Вот и море, спокойное, бледно-сиреневое, словно оно полиняло на солнце. Вот и несносные чайки, которые надоедливо кружатся над ним. Вот и узкая корабельная лестница, вот и балкон, а на балконе под тентом — Тимоша, похудевший и слабый: щеки стали серые, а уши торчат, как еще никогда не торчали. Он сидит среди книг и тетрадей, и тут же аптечные склянки с лиловыми и желтыми рецептами.
Увидев меня, он до того взволновался, что не может выговорить ни единого слова.

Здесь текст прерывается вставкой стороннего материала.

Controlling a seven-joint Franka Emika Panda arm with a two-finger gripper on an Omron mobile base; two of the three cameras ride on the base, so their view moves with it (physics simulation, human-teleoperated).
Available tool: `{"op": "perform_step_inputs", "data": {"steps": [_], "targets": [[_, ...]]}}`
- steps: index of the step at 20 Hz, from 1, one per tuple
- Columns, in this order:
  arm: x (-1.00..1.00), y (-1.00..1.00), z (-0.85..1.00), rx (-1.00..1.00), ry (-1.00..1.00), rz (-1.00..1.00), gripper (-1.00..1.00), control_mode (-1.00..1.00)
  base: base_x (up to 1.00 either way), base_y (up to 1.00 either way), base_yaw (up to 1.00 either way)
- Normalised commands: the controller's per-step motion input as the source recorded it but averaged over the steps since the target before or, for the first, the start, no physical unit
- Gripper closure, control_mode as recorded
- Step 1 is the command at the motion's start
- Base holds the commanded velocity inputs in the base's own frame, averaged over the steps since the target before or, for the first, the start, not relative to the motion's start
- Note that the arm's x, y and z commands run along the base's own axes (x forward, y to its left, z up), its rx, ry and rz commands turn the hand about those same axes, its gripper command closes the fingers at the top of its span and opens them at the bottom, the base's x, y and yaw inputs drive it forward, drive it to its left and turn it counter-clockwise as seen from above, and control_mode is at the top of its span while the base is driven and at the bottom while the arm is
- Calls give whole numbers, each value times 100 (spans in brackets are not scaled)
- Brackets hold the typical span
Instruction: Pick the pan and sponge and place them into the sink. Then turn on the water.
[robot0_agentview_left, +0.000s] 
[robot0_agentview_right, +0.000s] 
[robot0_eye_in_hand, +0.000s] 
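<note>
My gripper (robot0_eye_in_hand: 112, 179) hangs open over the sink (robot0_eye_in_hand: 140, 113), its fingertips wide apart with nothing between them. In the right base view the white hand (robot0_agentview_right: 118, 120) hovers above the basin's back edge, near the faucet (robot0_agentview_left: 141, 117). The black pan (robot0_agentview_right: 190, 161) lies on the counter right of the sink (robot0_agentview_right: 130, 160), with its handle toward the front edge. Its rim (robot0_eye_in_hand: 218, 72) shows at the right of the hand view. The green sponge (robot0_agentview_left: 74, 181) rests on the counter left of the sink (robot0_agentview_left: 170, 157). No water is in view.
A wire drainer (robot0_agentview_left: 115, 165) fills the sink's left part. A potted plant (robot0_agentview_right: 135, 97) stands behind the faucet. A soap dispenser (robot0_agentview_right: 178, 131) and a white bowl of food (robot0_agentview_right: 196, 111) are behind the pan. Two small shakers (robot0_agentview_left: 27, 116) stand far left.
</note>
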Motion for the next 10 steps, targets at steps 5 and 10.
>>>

Я сижу нахохлившись и тоже молчу.
Наконец он заговаривает — почему-то о чайках: какие они противные, жадные.
Заикается он еще сильнее, чем прежде, и я вижу, что ему очень стыдно и своей слабости, и своего заикания. Это доставляет мне радость: я ведь думал, что он будет смотреть на меня свысока, с той оскорбительной жалостью, с которой смотрят на меня все окружающие, а он, оказывается, даже завидует мне и сам нуждается в том, чтобы его пожалели.
Едва только я чувствую это, мне и в самом дело становится жалко его, и, когда он показывает мне задачу по алгебре, которую ему не удается решить, я, чтобы щегольнуть перед ним, напрягаю все силы ума, и, к немалому своему изумлению, безошибочно решаю ее. Он показывает вторую задачу, каверзную задачу о двух поездах. Мы долго бьемся над нею вдвоем, и в конце концов я победоносно решаю ее.
Потом мы сделали перевод из „Энеиды“ Вергилия, и как-то само собою вышло, что, уйдя от Тимоши, я не пошел ни к печенкинцам, ни на циклодром, ни на похороны генерала Подушкина, а тихонько взобрался на чердак и вытащил из-под сена учебники, провалявшиеся так долго в „Вигваме“.